There were smaller prediction errors when using the COPS2. In addition, the COPS2 had several other advantages in this study: It is based on 12 months of data, it is more granular, and it is now generated monthly on all KP adults in California.
An unexpected finding in this study was that nonsurgical admissions through the emergency department had significantly less HAPI risk over time when compared with other admission categories.
This category includes example diagnoses of pneumonia, chest pain, congestive heart failure, and unspecified septicemia. We can speculate that surgical patients may have a higher risk because of immobility before and after surgery or from the length of time in the operating room for the surgical procedure.
Further research is needed. For the application of study findings at the clinical level, results could lead to EMR-based systems that prompt healthcare providers to consider the combined effects of age, type of admission, severity-of-illness scores LAPS2 , and comorbidity burden COPS2 —in addition to low Braden Scale scores at the time of admission—to identify patients at a high HAPI risk.

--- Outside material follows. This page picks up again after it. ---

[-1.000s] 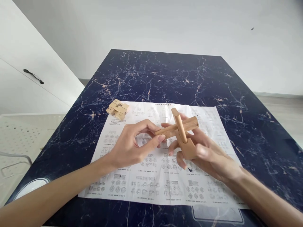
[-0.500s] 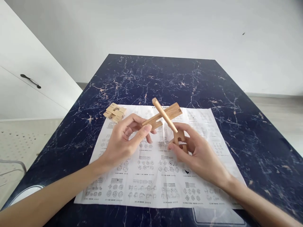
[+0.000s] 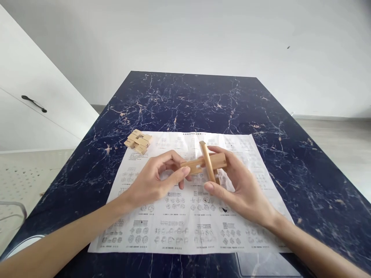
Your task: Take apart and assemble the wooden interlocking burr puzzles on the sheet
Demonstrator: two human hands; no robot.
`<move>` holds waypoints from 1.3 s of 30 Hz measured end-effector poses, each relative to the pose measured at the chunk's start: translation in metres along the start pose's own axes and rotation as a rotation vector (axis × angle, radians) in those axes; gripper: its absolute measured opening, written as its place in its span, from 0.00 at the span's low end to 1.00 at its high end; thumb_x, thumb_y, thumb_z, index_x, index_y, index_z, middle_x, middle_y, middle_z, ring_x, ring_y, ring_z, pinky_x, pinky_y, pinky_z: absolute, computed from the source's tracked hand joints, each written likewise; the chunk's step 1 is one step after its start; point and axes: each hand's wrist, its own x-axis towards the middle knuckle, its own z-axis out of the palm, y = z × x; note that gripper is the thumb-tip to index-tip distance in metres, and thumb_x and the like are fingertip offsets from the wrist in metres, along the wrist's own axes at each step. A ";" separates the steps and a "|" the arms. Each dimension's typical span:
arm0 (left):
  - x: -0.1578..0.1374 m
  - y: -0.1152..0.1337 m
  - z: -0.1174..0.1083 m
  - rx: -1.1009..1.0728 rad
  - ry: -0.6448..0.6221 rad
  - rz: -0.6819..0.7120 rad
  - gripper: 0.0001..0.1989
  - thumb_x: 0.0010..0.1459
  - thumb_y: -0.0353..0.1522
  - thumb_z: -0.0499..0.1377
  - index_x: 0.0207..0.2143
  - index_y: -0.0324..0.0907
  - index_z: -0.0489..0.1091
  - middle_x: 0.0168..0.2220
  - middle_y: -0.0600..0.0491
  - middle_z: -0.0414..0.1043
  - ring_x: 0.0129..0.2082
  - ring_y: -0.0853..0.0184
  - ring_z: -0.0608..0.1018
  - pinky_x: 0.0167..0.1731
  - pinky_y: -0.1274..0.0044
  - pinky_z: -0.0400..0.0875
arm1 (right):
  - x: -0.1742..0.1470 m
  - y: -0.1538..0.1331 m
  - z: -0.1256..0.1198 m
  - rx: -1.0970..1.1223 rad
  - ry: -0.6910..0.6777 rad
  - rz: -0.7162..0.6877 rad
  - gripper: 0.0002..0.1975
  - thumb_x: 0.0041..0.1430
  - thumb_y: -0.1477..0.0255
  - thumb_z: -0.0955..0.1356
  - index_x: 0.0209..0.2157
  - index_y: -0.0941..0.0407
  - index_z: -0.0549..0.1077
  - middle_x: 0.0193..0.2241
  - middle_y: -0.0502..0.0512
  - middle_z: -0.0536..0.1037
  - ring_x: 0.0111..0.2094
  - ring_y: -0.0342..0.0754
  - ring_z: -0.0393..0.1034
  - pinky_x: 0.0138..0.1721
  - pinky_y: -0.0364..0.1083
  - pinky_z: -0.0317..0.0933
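Observation:
My left hand (image 3: pixel 162 179) is closed, thumb and fingers pinching the left end of a notched wooden puzzle piece (image 3: pixel 193 168). Across that piece stands a slim wooden bar (image 3: pixel 207 162), tilted with its top to the left. My right hand (image 3: pixel 240 185) curls round the right side of these joined burr puzzle pieces, its thumb by the bar's lower end. Its fingers behind the wood are partly hidden, and so is another piece between the hands. Below lies a white instruction sheet (image 3: pixel 179 216) printed with puzzle diagrams.
An interlocked pale wooden puzzle (image 3: pixel 138 141) rests at the sheet's top left corner. The sheet lies on a dark blue marble-patterned table (image 3: pixel 185 100). A clear flat rectangular object (image 3: pixel 266 264) is at the front edge. A white cabinet (image 3: pixel 34 116) stands at left.
The wooden pieces have come lower and closer to the sheet. My right hand has shifted its grip upward round their right side, and the slim bar now stands more upright.

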 end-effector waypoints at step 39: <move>0.002 -0.018 -0.006 0.698 0.060 0.359 0.16 0.63 0.32 0.66 0.22 0.42 0.69 0.17 0.62 0.71 0.17 0.74 0.72 0.33 0.73 0.74 | 0.021 0.013 -0.041 -0.571 0.049 0.172 0.18 0.71 0.57 0.65 0.48 0.56 0.75 0.18 0.44 0.66 0.19 0.45 0.59 0.23 0.46 0.51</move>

One important implication of our work is that our approach could be extended to other areas. Another recommendation is to explore the predictive capability of the Braden Scale total score and subscales with respect to outcomes such as mortality and length of stay. Collaborative studies regarding careful examination of the process of care at hospitals with high and low adjusted HAPI rates could yield new insights.
There are limitations to the analyses.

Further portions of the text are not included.